FTP Service

The PMC FTP Service provides

  1. files, file lists, and bulk packages for the articles in the PMC Open Access Subset;
  2. resources to enable cross-referencing PMC articles with identifiers such as PubMed IDs, DOIs, Manuscript IDs, ISSN, etc.

The FTP service also provides access to the Author Manuscript Collection.

The base URL of the FTP site is ftp://ftp.ncbi.nlm.nih.gov/pub/pmc.

Suggested FTP client configuration

After a series of experiments using ftp clients with NCBI's ftp server, we've found that the configuration of ftp clients can seriously affect performance. NCBI recommends setting the TCP buffer size to 32Mb. For more information, please see ftp://ftp.ncbi.nlm.nih.gov/README.ftp.

If you have questions or comments about this service, please write to the PMC help desk. Further information on retrieving full text and other common developer queries can be found on the Developer Resources page.

Files from the PMC Open Access Subset

This FTP service may be used to download the source files for any article in the PMC Open Access Subset. There are two file formats provided:

.tar.gz - these are archive files that include all of the source material for the article, including:

  • A .nxml file, which is XML for the full text of the article, encoded in the NLM/JATS DTD.

  • Image files from the article, and graphics for display versions of mathematical equations or chemical schemes.

  • Supplementary data, such as background research data or videos.

  • PDF, if available

  • Converted video files, in a number of formats, suitable for streaming on the web. These files have the suffix, "-pmcvs_normal" to distinguish them from original, publisher-supplied files.

.pdf - the PDF associated with the article (same as that in the .tar.gz file). Note that not every article has a PDF.

Because there are so many articles, in order to prevent any one FTP folder from having thousands of files, these .tgz and .pdf files are distributed randomly in a two-level-deep structure. For example, the files for the article PMC13901 are (randomly) assigned into the folder b0/ac/. For any particular article, there are two ways to discover the location of its files: using one of the file lists (described next) or using the OA web service.

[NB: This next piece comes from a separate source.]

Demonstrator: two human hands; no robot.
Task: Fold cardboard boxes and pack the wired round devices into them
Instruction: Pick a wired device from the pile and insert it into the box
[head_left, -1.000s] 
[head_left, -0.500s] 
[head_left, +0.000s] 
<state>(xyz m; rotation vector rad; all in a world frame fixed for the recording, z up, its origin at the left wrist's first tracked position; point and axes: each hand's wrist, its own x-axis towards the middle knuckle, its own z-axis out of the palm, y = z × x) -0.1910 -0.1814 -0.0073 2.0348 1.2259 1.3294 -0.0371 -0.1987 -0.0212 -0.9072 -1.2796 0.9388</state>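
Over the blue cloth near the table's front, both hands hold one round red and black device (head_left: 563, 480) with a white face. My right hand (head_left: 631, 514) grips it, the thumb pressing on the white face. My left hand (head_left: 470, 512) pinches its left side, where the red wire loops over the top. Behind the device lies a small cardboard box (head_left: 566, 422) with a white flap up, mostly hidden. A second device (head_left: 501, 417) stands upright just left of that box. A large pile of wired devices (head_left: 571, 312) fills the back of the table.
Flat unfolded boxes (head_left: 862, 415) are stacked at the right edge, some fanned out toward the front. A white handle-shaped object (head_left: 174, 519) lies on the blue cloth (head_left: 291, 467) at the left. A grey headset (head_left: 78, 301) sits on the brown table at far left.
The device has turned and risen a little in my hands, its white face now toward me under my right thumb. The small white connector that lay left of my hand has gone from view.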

There are also a few Entrez search filters that might be useful for finding OA articles that have files of a particular type:

These can be combined. So, for example, to find all OA subset articles that have PDF but do not have XML, you can search for "open access"[filter] AND "has pdf"[filter] NOT "oa full text xml"[filter].

Using the file lists

There are several files on the FTP site that provide lists of the available open access (OA) articles from PMC: file_list.txt, file_list.csv, file_list.pdf.txt, and file_list.pdf.csv. These lists provide indices in two different formats (.txt or .csv) of all available OA articles or only those OA articles that have PDFs:


This file can be retrieved from ftp://ftp.ncbi.nlm.nih.gov/pub/pmc/file_list.txt. The first line of the file gives the date and time at which it was last generated. Every subsequent line contains information about one article in PMC. For example:

b7/8b/Open_Ophthalmol_J_2009_Jun_11_3_26-28.tar.gz  Open Ophthalmol J. 2009 Jun 11; 3:26-28  PMC2701320  PMID:19554218

This line is divided into four main fields, delimited by tab characters. Those fields are:

  1. The fully qualified name of the .tar.gz file for an article.

  2. The article citation, comprising:

    • journal title abbreviation
    • publication date
    • volume
    • issue
  3. The PMC accession number

  4. The PubMed ID (PMID)


This file can be retrieved from ftp://ftp.ncbi.nlm.nih.gov/pub/pmc/file_list.csv.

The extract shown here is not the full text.